(Saved entries)
* * *

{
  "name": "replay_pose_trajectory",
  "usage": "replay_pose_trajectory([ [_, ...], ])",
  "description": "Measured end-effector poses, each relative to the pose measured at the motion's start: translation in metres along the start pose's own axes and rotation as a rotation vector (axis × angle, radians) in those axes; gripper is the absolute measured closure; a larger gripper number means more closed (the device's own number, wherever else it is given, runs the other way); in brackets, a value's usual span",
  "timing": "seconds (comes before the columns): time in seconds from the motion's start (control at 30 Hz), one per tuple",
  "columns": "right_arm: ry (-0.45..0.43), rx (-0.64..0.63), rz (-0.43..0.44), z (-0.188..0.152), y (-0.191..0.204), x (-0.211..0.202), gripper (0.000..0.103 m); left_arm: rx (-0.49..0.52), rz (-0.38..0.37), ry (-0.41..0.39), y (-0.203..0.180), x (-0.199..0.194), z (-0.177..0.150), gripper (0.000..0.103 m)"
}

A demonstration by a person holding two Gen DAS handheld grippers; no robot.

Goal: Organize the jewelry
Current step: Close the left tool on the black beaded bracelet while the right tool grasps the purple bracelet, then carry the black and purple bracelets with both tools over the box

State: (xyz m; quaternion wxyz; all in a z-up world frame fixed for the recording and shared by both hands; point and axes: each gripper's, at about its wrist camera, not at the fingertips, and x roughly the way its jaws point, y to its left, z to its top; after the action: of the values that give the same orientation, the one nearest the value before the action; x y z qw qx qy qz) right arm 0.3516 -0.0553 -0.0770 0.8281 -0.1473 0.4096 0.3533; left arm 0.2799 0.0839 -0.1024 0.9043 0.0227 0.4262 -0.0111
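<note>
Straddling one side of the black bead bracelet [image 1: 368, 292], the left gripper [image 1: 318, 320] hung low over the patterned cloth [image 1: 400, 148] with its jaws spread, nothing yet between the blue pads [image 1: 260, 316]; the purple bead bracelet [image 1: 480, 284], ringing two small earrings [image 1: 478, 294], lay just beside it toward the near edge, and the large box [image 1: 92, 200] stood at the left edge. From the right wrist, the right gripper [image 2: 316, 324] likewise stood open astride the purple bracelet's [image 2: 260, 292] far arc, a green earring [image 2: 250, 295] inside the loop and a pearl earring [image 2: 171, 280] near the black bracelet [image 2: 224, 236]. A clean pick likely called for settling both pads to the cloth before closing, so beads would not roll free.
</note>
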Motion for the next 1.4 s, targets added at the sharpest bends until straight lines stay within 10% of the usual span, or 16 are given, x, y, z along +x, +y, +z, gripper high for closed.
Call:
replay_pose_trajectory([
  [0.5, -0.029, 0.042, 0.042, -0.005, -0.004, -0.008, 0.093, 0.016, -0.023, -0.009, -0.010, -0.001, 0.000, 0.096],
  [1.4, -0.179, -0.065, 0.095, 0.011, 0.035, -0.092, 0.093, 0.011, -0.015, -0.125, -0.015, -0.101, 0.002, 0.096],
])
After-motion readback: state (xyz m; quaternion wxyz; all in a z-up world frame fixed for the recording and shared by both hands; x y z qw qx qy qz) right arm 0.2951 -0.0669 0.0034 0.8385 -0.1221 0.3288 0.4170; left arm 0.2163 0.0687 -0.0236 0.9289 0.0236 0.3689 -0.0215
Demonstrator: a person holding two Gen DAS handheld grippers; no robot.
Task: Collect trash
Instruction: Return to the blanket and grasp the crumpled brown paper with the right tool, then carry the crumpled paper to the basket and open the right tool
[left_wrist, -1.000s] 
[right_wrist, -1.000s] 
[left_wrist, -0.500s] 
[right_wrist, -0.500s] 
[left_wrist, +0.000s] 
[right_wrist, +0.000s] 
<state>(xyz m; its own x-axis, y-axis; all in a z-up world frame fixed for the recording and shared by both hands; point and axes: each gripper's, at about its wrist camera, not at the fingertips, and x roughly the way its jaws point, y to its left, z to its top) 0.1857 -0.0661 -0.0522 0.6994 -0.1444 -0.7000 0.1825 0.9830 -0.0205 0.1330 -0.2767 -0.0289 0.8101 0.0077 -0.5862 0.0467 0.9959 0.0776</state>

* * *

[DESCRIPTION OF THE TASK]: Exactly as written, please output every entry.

[RESPONSE]:
{
  "name": "replay_pose_trajectory",
  "usage": "replay_pose_trajectory([ [_, ...], ])",
  "description": "Measured end-effector poses, each relative to the pose measured at the motion's start: translation in metres along the start pose's own axes and rotation as a rotation vector (axis × angle, radians) in those axes; gripper is the absolute measured closure; a larger gripper number means more closed (the device's own number, wherever else it is given, runs the other way); in brackets, a value's usual span",
  "timing": "seconds (comes before the columns): time in seconds from the motion's start (control at 30 Hz), one per tuple",
  "columns": "right_arm: ry (-0.45..0.43), rx (-0.64..0.63), rz (-0.43..0.44), z (-0.188..0.152), y (-0.191..0.204), x (-0.211..0.202), gripper (0.000..0.103 m); left_arm: rx (-0.49..0.52), rz (-0.38..0.37), ry (-0.41..0.39), y (-0.203..0.180), x (-0.199..0.194), z (-0.177..0.150), gripper (0.000..0.103 m)"
}

A demonstration by a person holding two Gen DAS handheld grippers; no robot.

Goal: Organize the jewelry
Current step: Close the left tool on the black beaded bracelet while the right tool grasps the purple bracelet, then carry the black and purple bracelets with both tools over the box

State: (xyz m; quaternion wxyz; all in a z-up world frame fixed for the recording and shared by both hands; point and axes: each gripper's, at about its wrist camera, not at the fingertips, and x roughly the way its jaws point, y to its left, z to its top; after the action: of the values that give the same orientation, the one nearest the value before the action; x y z qw qx qy qz) right arm 0.3516 -0.0553 -0.0770 0.8281 -0.1473 0.4096 0.3533; left arm 0.2799 0.0839 -0.1024 0.9043 0.0227 0.4262 -0.0111
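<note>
Straddling one side of the black bead bracelet [image 1: 368, 292], the left gripper [image 1: 318, 320] hung low over the patterned cloth [image 1: 400, 148] with its jaws spread, nothing yet between the blue pads [image 1: 260, 316]; the purple bead bracelet [image 1: 480, 284], ringing two small earrings [image 1: 478, 294], lay just beside it toward the near edge, and the large box [image 1: 92, 200] stood at the left edge. From the right wrist, the right gripper [image 2: 316, 324] likewise stood open astride the purple bracelet's [image 2: 260, 292] far arc, a green earring [image 2: 250, 295] inside the loop and a pearl earring [image 2: 171, 280] near the black bracelet [image 2: 224, 236]. A clean pick likely called for settling both pads to the cloth before closing, so beads would not roll free.
</note>
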Motion for the next 1.4 s, targets added at the sharpest bends until straight lines stay within 10% of the usual span, or 16 are given, x, y, z along +x, +y, +z, gripper high for closed.
Call:
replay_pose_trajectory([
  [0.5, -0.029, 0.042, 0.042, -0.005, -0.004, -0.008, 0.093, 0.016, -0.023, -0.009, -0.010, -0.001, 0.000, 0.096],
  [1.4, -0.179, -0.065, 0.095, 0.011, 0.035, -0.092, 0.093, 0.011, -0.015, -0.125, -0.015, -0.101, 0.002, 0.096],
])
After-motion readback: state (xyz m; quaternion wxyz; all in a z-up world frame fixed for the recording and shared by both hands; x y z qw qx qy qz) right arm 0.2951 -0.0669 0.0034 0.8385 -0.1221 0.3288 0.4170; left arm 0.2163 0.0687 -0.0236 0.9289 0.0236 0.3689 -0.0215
Demonstrator: a person holding two Gen DAS handheld grippers; no robot.
Task: Collect trash
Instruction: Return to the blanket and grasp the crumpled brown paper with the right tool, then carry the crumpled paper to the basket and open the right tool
[left_wrist, -1.000s] 
[right_wrist, -1.000s] 
[left_wrist, -0.500s] 
[right_wrist, -0.500s] 
[left_wrist, +0.000s] 
[right_wrist, +0.000s] 
<state>(xyz m; its own x-axis, y-axis; all in a z-up world frame fixed for the recording and shared by both hands; point and axes: each gripper's, at about its wrist camera, not at the fingertips, and x roughly the way its jaws point, y to its left, z to its top) 0.1857 -0.0661 -0.0522 0.6994 -0.1444 -0.7000 0.1825 0.9830 -0.0205 0.1330 -0.2767 -0.0289 0.8101 0.0077 -0.5862 0.0467 0.9959 0.0776</state>

No additional output is needed.